## What is being asked
The response should consist of the data reproduced word for word.

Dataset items
---+---

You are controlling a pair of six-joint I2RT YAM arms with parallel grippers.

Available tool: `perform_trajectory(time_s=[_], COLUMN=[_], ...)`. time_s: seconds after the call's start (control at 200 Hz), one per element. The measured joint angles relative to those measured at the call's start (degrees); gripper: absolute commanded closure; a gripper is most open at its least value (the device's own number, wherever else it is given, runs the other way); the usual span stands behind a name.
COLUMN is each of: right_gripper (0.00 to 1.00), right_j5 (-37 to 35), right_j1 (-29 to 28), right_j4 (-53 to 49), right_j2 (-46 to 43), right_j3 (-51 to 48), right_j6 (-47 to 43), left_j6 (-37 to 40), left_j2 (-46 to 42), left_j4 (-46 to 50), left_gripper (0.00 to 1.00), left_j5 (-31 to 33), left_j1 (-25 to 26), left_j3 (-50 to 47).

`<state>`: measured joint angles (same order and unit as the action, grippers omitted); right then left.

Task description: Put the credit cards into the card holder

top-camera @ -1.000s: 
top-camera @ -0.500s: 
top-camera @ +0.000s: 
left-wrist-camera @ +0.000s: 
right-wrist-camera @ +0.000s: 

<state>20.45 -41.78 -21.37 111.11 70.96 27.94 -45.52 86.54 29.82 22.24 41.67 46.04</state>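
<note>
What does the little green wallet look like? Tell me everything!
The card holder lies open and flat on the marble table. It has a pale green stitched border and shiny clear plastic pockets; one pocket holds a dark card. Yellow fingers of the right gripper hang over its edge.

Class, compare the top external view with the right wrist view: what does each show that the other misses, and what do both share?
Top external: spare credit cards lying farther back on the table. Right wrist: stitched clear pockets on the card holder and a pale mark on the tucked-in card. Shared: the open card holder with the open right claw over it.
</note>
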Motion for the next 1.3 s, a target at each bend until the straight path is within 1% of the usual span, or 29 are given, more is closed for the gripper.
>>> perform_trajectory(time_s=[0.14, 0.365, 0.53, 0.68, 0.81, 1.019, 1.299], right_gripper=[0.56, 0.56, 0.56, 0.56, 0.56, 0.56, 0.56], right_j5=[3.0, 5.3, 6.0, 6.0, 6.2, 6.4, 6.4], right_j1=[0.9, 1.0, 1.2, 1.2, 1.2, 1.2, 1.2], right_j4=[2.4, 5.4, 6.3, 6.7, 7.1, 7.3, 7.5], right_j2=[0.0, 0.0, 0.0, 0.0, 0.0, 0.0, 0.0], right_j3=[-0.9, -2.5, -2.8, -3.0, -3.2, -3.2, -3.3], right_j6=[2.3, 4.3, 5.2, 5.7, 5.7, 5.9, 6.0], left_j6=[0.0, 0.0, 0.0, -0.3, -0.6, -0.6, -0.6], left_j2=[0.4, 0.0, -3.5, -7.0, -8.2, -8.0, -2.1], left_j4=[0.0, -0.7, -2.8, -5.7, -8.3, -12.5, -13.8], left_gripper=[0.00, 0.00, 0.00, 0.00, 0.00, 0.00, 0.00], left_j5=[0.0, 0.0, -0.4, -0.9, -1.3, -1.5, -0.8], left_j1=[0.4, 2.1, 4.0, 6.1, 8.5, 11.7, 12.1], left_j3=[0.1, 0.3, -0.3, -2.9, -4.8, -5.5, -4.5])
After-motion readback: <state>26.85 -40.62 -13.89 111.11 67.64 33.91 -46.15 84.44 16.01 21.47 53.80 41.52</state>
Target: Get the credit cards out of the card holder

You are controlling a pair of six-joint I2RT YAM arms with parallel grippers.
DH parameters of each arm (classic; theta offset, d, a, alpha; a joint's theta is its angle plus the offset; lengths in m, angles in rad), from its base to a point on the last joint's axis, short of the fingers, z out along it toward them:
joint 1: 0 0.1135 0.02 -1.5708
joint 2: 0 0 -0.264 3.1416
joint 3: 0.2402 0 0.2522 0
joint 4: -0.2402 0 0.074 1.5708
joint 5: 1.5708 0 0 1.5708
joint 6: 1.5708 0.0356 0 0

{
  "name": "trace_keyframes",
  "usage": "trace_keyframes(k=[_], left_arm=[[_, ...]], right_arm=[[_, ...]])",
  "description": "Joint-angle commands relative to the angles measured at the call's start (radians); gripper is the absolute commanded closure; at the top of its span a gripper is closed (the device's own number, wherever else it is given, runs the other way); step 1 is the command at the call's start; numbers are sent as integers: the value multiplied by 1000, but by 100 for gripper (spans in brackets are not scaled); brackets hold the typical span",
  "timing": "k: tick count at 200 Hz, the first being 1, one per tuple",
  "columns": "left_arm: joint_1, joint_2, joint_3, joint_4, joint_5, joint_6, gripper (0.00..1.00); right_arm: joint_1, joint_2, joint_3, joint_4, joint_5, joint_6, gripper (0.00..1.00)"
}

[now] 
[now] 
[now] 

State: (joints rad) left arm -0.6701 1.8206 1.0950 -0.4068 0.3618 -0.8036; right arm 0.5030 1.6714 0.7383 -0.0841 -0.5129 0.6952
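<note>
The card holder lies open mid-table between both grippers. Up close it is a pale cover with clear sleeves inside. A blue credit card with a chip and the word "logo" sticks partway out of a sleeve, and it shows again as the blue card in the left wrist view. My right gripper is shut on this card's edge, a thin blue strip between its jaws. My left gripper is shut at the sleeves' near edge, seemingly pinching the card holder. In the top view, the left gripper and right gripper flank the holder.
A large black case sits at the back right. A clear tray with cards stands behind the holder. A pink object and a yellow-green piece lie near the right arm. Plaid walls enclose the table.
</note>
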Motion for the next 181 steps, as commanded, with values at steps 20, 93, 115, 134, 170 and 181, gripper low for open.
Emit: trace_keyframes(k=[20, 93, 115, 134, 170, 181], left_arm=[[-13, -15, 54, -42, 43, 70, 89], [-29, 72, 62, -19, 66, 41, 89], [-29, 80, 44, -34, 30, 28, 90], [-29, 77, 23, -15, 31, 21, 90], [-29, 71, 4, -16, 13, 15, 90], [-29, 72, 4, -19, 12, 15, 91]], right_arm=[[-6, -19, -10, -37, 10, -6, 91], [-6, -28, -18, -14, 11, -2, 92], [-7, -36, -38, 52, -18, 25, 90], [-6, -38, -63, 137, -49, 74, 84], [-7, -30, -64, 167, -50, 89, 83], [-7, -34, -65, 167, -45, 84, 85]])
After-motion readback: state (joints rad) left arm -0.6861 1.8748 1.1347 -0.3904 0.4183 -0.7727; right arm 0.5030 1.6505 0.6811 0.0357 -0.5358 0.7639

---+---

## Result below
You are controlling a pair of six-joint I2RT YAM arms with parallel grippers.

Available tool: `perform_trajectory(time_s=[_], COLUMN=[_], ...)`. time_s: seconds after the call's start (control at 200 Hz), one per element. The measured joint angles relative to those measured at the call's start (degrees); gripper: absolute commanded closure; a gripper is most open at its least value (the device's own number, wherever else it is given, runs the other way); the usual span stands behind a name.
COLUMN is each of: right_gripper (0.00 to 1.00), right_j5 (-37 to 35), right_j1 (-29 to 28), right_j4 (-53 to 49), right_j2 (-46 to 43), right_j3 (-51 to 48), right_j6 (-47 to 43), left_j6 (-37 to 40), left_j2 (-46 to 42), left_j4 (-46 to 50), left_gripper (0.00 to 1.00), left_j5 (-31 to 33), left_j1 (-25 to 26), left_j3 (-50 to 47).

`<state>`: measured joint angles (same order and unit as the action, grippers omitted); right then left.

Task description: Put the credit cards into the card holder

top-camera @ -1.000s: 
top-camera @ -0.500s: 
top-camera @ +0.000s: 
left-wrist-camera @ +0.000s: 
right-wrist-camera @ +0.000s: 

<state>20.45 -41.78 -21.37 111.11 70.96 27.94 -45.52 86.54 29.82 22.24 41.67 46.04</state>
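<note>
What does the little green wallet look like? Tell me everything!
The card holder lies open and flat on the marble table. It has a pale green stitched border and shiny clear plastic pockets; one pocket holds a dark card. Yellow fingers of the right gripper hang over its edge.

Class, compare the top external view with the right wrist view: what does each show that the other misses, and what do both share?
Top external: spare credit cards lying farther back on the table. Right wrist: stitched clear pockets on the card holder and a pale mark on the tucked-in card. Shared: the open card holder with the open right claw over it.
</note>
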Motion for the next 1.3 s, a target at each bend until the straight path is within 1% of the usual span, or 29 are given, more is closed for the gripper.
>>> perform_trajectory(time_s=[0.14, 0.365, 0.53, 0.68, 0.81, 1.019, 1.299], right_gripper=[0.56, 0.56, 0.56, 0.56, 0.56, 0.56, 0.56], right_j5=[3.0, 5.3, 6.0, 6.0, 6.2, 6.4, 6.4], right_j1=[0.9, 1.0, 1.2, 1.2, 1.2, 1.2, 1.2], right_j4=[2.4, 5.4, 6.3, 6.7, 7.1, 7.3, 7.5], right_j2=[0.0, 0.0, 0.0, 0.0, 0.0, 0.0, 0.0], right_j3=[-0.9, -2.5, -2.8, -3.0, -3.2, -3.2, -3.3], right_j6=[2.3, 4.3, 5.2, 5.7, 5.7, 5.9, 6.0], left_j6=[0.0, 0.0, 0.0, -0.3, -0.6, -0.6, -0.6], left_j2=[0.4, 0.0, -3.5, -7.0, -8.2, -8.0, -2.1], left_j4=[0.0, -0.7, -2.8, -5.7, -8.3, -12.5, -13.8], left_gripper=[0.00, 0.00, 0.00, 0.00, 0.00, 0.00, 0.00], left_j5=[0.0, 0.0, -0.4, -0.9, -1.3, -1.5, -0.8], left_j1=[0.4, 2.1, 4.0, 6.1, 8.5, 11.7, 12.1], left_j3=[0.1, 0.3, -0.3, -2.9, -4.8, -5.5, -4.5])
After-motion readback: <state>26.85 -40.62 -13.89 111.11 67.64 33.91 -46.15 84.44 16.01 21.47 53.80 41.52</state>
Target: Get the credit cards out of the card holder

You are controlling a pair of six-joint I2RT YAM arms with parallel grippers.
DH parameters of each arm (classic; theta offset, d, a, alpha; a joint's theta is its angle plus the offset; lengths in m, angles in rad), from its base to a point on the last joint's axis, short of the fingers, z out along it toward them:
joint 1: 0 0.1135 0.02 -1.5708
joint 2: 0 0 -0.264 3.1416
joint 3: 0.2402 0 0.2522 0
joint 4: -0.2402 0 0.074 1.5708
joint 5: 1.5708 0 0 1.5708
joint 6: 1.5708 0.0356 0 0

{
  "name": "trace_keyframes",
  "usage": "trace_keyframes(k=[_], left_arm=[[_, ...]], right_arm=[[_, ...]])",
  "description": "Joint-angle commands relative to the angles measured at the call's start (radians); gripper is the absolute commanded closure; at the top of its span a gripper is closed (the device's own number, wherever else it is given, runs the other way); step 1 is the command at the call's start; numbers are sent as integers: the value multiplied by 1000, but by 100 for gripper (spans in brackets are not scaled); brackets hold the typical span",
  "timing": "k: tick count at 200 Hz, the first being 1, one per tuple",
  "columns": "left_arm: joint_1, joint_2, joint_3, joint_4, joint_5, joint_6, gripper (0.00..1.00); right_arm: joint_1, joint_2, joint_3, joint_4, joint_5, joint_6, gripper (0.00..1.00)"
}

[now] 
[now] 
[now] 

State: (joints rad) left arm -0.6701 1.8206 1.0950 -0.4068 0.3618 -0.8036; right arm 0.5030 1.6714 0.7383 -0.0841 -0.5129 0.6952
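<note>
The card holder lies open mid-table between both grippers. Up close it is a pale cover with clear sleeves inside. A blue credit card with a chip and the word "logo" sticks partway out of a sleeve, and it shows again as the blue card in the left wrist view. My right gripper is shut on this card's edge, a thin blue strip between its jaws. My left gripper is shut at the sleeves' near edge, seemingly pinching the card holder. In the top view, the left gripper and right gripper flank the holder.
A large black case sits at the back right. A clear tray with cards stands behind the holder. A pink object and a yellow-green piece lie near the right arm. Plaid walls enclose the table.
</note>
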Motion for the next 181 steps, as commanded, with values at steps 20, 93, 115, 134, 170 and 181, gripper low for open.
Emit: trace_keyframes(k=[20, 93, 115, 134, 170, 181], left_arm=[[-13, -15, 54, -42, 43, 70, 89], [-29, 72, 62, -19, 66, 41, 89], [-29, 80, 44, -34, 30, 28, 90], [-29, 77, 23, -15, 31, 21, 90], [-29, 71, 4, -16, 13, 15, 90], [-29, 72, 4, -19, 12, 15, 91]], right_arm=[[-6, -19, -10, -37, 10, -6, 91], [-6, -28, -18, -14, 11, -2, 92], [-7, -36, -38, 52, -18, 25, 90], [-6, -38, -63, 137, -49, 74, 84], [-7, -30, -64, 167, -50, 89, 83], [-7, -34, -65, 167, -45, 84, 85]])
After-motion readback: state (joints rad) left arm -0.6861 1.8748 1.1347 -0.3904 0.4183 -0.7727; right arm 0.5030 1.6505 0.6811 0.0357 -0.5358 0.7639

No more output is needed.